Most organizations' data volume and complexity are increasing daily - email, documents, instant messages, and more. Effectively managing or governing this information is important because you must comply proactively with industry regulations and internal policies that require you to retain content for a minimum period.
First, retention policies define how long an organization will “retain” specific data and when it can delete it.
When content has retention settings assigned to it, that content remains in its original location. Most of the time, people continue to work with their documents or mail as if nothing's changed. But if they edit or delete content included in the retention policy, a copy of the content is automatically retained.
How are retention policies applied?
Items inherit the retention settings from their location specified in the retention policy. If they are moved outside that location when the policy is configured to retain content, a copy of that item is retained in the workload's secured location. However, the retention settings do not travel with the content in its new location.
Retention policies can be applied to these locations:
- Exchange mailboxes
- SharePoint classic and communication sites
- OneDrive accounts
- Microsoft 365 Group mailboxes & sites
- Skype for Business
- Exchange public folders
- Teams channel messages (standard channels and shared channels)
- Teams chats
- Teams private channel messages
Mohawk College Retention Policies
Retain Items
Prevents permanent deletion of items up to the length of time. A user can still delete items from the "Location," but a shadow copy will remain as a backup on the server.
Delete after time period
If "Yes", items are permanently deleted after a length of time without user consent. No backups exist.
Example - OneDrive Files Retention
Items are retained for 6 months. They cannot be permanently deleted for 6 months after their last modified date. After the 6 month retention period, the items will not be deleted. However – there will be no retention policy to protect them.

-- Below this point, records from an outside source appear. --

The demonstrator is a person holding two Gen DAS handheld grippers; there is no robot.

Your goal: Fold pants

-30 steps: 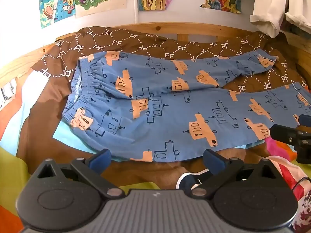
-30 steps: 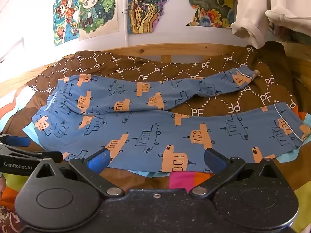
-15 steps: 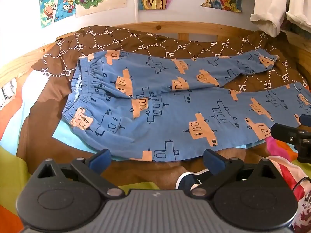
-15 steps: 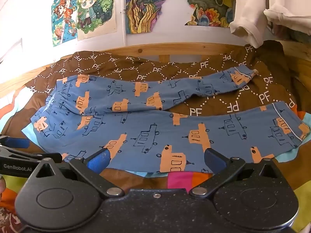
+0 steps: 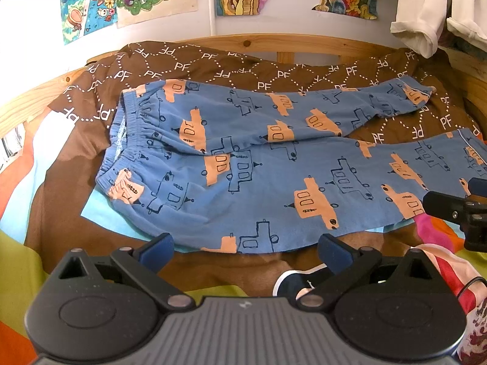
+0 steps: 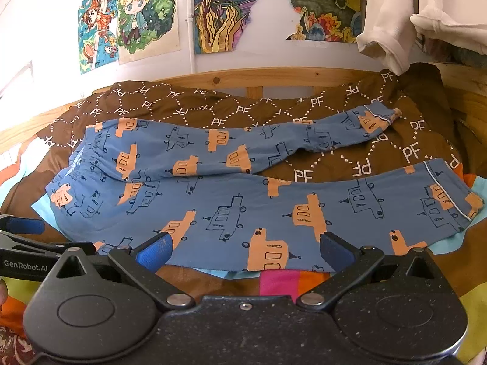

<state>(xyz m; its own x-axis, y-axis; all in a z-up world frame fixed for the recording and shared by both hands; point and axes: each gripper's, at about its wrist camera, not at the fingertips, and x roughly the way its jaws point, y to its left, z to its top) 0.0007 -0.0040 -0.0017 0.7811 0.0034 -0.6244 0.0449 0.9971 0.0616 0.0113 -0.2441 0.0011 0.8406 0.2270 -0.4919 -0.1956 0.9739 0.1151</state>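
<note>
Blue pants with orange and dark-outlined car prints lie spread flat on a brown quilt, waistband at the left, both legs running right and splayed apart; they also show in the right wrist view. My left gripper is open and empty, just short of the near leg's front edge. My right gripper is open and empty, at the near leg's front edge further right. The right gripper's finger shows at the right edge of the left wrist view. The left gripper's arm shows at the left of the right wrist view.
The brown "PF" quilt covers a bed with a wooden frame along the back. Colourful bedding lies at the near edge. Posters hang on the wall, and white clothes hang at the upper right.
Both views have barely shifted; the right wrist view has edged slightly toward the pants. Both grippers stay open and the pants have not moved.
</note>
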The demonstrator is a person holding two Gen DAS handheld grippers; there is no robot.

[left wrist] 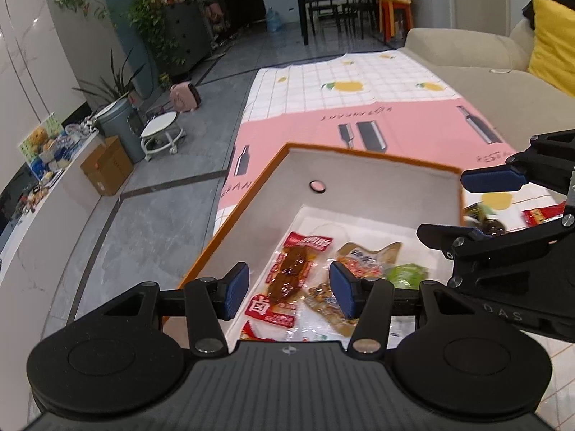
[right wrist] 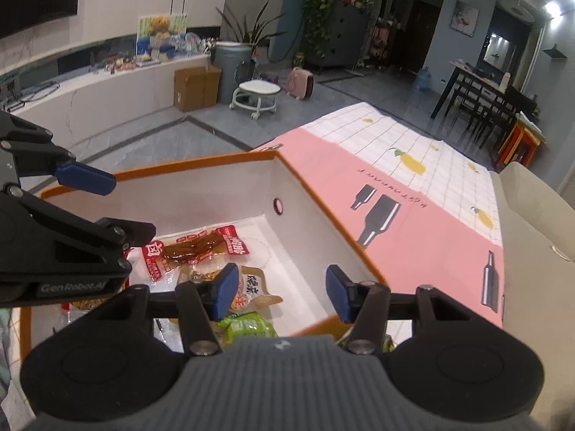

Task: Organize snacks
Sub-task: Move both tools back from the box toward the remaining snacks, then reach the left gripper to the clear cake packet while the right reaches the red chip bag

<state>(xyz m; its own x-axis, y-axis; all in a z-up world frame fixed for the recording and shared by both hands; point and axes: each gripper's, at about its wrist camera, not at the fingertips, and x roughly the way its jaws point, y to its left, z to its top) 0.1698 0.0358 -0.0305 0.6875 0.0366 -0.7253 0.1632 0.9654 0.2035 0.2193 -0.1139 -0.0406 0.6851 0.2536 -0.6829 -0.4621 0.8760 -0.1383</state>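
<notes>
An orange-rimmed white box [left wrist: 373,183] stands on the table and holds several snack packets: a red-labelled brown meat snack [left wrist: 291,273], a beige packet [left wrist: 366,258] and a green packet [left wrist: 408,274]. My left gripper [left wrist: 289,289] hovers open and empty over the packets. My right gripper [right wrist: 282,294] is open and empty above the box [right wrist: 201,194], over the green packet [right wrist: 251,327] and near the meat snack [right wrist: 194,248]. Each gripper shows in the other's view: the right one [left wrist: 478,208], the left one [right wrist: 118,208].
A pink and white tablecloth [left wrist: 359,86] covers the table. More packets [left wrist: 539,213] lie on the cloth right of the box. A beige sofa [left wrist: 467,54] with a yellow cushion [left wrist: 553,46] is at the right. Grey floor drops off left of the table.
</notes>
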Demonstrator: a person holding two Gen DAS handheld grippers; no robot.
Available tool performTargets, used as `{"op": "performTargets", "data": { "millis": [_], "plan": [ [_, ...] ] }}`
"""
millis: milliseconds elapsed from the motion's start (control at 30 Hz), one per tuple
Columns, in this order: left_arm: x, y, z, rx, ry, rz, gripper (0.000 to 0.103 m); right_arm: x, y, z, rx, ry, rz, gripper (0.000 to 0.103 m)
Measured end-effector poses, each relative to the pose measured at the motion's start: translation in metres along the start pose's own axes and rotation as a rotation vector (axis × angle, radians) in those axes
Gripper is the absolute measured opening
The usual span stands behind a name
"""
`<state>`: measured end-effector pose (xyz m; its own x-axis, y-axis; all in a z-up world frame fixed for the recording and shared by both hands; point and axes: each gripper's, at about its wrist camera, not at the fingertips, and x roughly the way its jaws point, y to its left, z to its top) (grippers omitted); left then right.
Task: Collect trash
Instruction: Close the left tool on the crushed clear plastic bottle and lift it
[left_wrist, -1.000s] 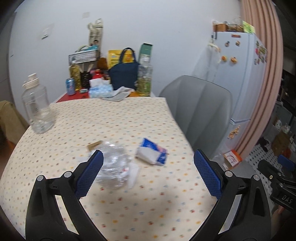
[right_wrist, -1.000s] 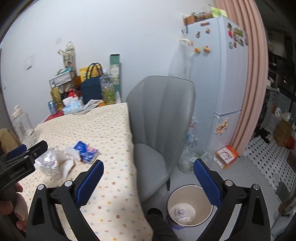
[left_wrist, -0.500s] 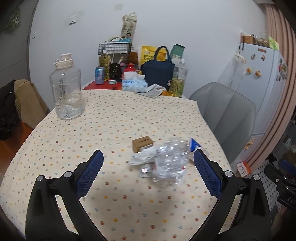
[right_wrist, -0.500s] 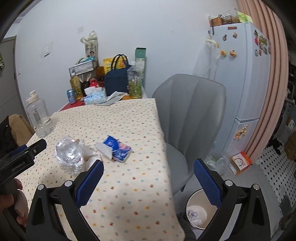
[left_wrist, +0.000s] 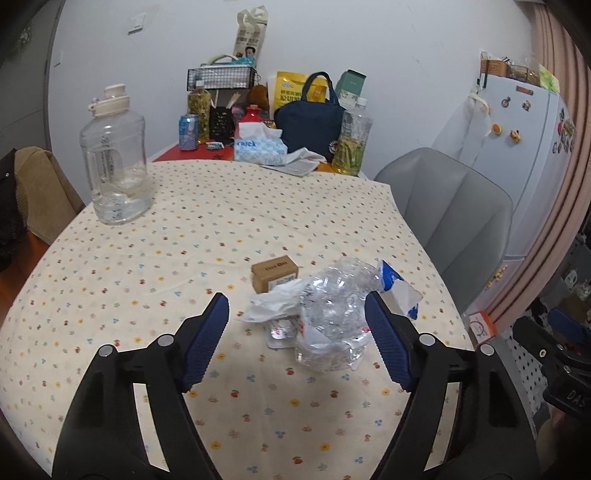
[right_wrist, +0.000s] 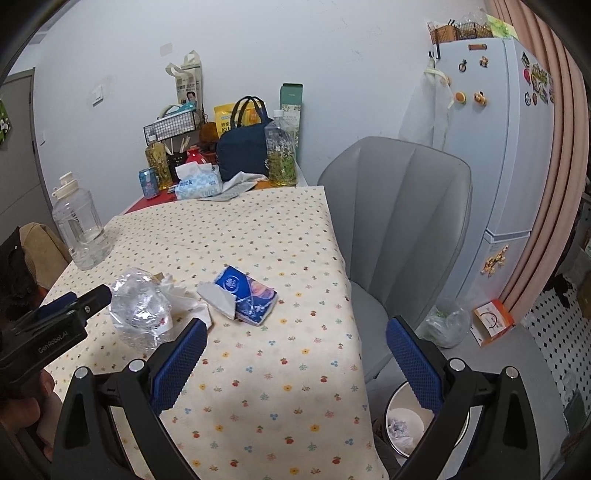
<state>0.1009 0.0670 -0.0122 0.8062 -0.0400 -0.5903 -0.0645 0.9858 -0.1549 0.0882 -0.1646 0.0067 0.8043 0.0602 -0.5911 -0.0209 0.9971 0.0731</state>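
Observation:
A crushed clear plastic bottle (left_wrist: 332, 317) lies on the dotted tablecloth with crumpled white paper (left_wrist: 273, 304), a small brown box (left_wrist: 275, 275) and a blue tissue pack (left_wrist: 397, 288) around it. My left gripper (left_wrist: 295, 332) is open, low over the table, its right finger beside the bottle. In the right wrist view the bottle (right_wrist: 142, 308) lies left of the tissue pack (right_wrist: 245, 297). My right gripper (right_wrist: 295, 362) is open and empty over the table's right edge. A bin (right_wrist: 410, 424) with crumpled paper stands on the floor below.
A large clear water jug (left_wrist: 114, 162) stands at the table's left. Bottles, a tissue box (left_wrist: 260, 147), a navy bag (left_wrist: 310, 123) and a can crowd the far end. A grey chair (right_wrist: 399, 229) stands right of the table, a fridge (right_wrist: 506, 166) behind it.
My left gripper swung left and moved in to the trash pile, so the bottle now lies by its right finger. My right gripper swung left from the chair and bin toward the table.

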Motion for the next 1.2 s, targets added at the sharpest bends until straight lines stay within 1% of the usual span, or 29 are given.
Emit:
{"op": "performTargets", "data": {
  "millis": [100, 133, 167, 233, 333, 400, 633, 800, 867, 900, 933, 967, 1000, 1033, 1067, 1100, 1133, 1200],
  "plan": [
    [0.011, -0.006, -0.003, 0.0, 0.025, -0.001, 0.073, 0.005, -0.009, -0.002, 0.014, 0.013, -0.009, 0.095],
    [0.014, -0.009, -0.004, 0.0, 0.031, 0.007, 0.074, 0.007, -0.011, -0.002, 0.018, 0.015, -0.01, 0.095],
    [0.018, -0.012, -0.005, 0.002, 0.04, 0.018, 0.083, 0.008, -0.013, -0.003, 0.023, 0.018, -0.011, 0.095],
    [0.025, -0.021, -0.007, 0.014, 0.049, 0.022, 0.096, 0.01, -0.018, -0.004, 0.034, 0.022, -0.011, 0.095],
    [0.034, -0.034, -0.01, 0.051, 0.068, 0.046, 0.096, 0.011, -0.025, -0.006, 0.047, 0.024, -0.011, 0.095],
    [0.039, -0.041, -0.012, 0.064, 0.071, 0.085, 0.096, 0.014, -0.03, -0.008, 0.055, 0.029, -0.012, 0.095],
    [0.052, -0.049, -0.013, 0.064, 0.072, 0.214, 0.096, 0.021, -0.036, -0.01, 0.065, 0.041, -0.007, 0.095],
    [0.055, -0.053, -0.013, 0.079, 0.062, 0.251, 0.096, 0.025, -0.034, -0.01, 0.062, 0.046, -0.002, 0.095],
    [0.055, -0.053, -0.013, 0.082, 0.058, 0.255, 0.095, 0.026, -0.033, -0.01, 0.06, 0.048, 0.0, 0.095],
    [0.054, -0.052, -0.013, 0.081, 0.056, 0.25, 0.093, 0.027, -0.032, -0.01, 0.058, 0.049, 0.0, 0.095],
    [0.054, -0.052, -0.013, 0.081, 0.057, 0.245, 0.087, 0.028, -0.031, -0.01, 0.056, 0.051, 0.0, 0.095],
    [0.055, -0.052, -0.013, 0.082, 0.063, 0.243, 0.076, 0.028, -0.03, -0.011, 0.055, 0.053, 0.0, 0.095],
    [0.055, -0.05, -0.014, 0.081, 0.071, 0.237, 0.071, 0.029, -0.03, -0.011, 0.053, 0.055, 0.001, 0.095],
    [0.055, -0.049, -0.014, 0.075, 0.074, 0.23, 0.058, 0.029, -0.028, -0.011, 0.05, 0.057, 0.002, 0.095],
    [0.053, -0.046, -0.014, 0.067, 0.076, 0.22, 0.049, 0.03, -0.027, -0.011, 0.047, 0.057, 0.002, 0.095],
    [0.051, -0.043, -0.014, 0.055, 0.076, 0.207, 0.047, 0.03, -0.024, -0.011, 0.04, 0.057, 0.003, 0.095],
    [0.048, -0.039, -0.014, 0.039, 0.072, 0.192, 0.039, 0.03, -0.022, -0.011, 0.036, 0.057, 0.004, 0.095],
    [0.042, -0.033, -0.013, 0.022, 0.065, 0.179, 0.039, 0.031, -0.016, -0.011, 0.024, 0.057, 0.008, 0.095]
  ]
}}
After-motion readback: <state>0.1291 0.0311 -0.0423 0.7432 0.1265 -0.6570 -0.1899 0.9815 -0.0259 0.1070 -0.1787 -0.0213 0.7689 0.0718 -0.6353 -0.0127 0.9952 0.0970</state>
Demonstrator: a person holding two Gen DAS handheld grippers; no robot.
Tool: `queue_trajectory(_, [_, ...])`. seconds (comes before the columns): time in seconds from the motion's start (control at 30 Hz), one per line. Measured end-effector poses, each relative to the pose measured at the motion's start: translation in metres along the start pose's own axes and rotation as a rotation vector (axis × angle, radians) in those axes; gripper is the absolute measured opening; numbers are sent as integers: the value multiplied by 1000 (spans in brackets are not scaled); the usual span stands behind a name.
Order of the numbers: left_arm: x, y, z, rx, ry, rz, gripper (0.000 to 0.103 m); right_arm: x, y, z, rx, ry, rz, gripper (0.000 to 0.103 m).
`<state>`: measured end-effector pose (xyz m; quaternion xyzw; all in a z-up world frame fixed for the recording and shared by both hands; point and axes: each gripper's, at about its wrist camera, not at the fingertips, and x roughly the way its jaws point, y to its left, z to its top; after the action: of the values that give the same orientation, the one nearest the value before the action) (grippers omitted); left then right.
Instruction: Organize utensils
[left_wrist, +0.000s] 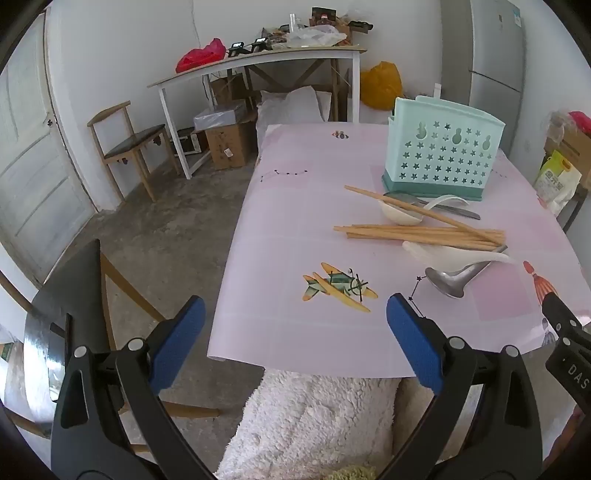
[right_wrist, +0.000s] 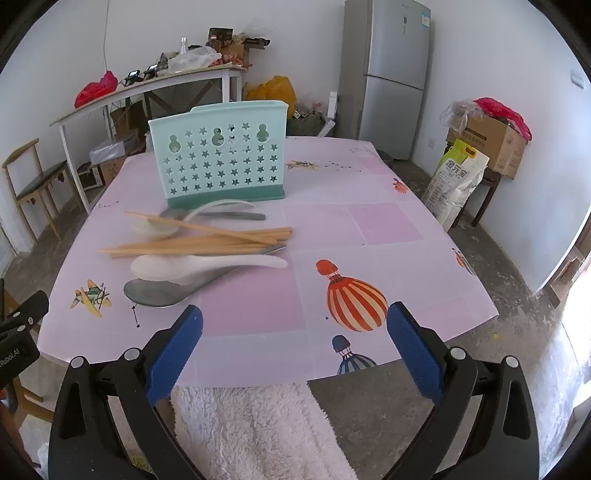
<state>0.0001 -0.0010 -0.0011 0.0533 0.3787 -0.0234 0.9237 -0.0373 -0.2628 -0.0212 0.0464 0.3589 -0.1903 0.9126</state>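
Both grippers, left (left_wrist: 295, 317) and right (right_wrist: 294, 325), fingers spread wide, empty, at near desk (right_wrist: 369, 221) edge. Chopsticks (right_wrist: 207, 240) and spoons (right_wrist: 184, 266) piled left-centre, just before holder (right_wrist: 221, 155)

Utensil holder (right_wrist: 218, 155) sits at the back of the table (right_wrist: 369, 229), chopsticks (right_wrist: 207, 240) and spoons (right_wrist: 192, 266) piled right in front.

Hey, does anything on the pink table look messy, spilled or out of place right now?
Yes. The utensils lie in a loose heap in front of the teal holder rather than in it: wooden chopsticks cross over a white spoon, with another white spoon and a metal spoon overlapping. Nothing looks spilled or broken.
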Motion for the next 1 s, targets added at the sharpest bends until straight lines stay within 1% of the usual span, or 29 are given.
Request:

- If you delete a file/folder from your OneDrive that has not been modified in over 6 months, it will be permanently deleted.
- If you delete an item from your OneDrive that has been modified within 6 months, a backup will remain on the server.
- The retention policy will never automatically delete your files on OneDrive after any length of time.
Retention Labels
Retention labels can be used for different types of content that require different retention settings. For example:
- Tax forms that need to be retained for a minimum period.
- Press materials must be permanently deleted when they reach a specific age.
- Research must be retained for a specific period and then permanently deleted.
In all these cases, retention labels let you apply retention settings for governance control at the item level (document or email). These settings override any retention policies inherited from the container in which the documents or email are stored.
Mohawk College Retention Labels
How Do I Apply a Retention Label?
In OneDrive or a SharePoint library, you can label most any file—a Microsoft 365 document created in Word, PowerPoint, Excel, and so on, or even a OneNote file. you can also label non-Office files such as a PDF.)
In a library, you can also label a folder. When you label the folder, that retention label is applied to all the files in that folder. In a SharePoint list, you can label some kinds of items.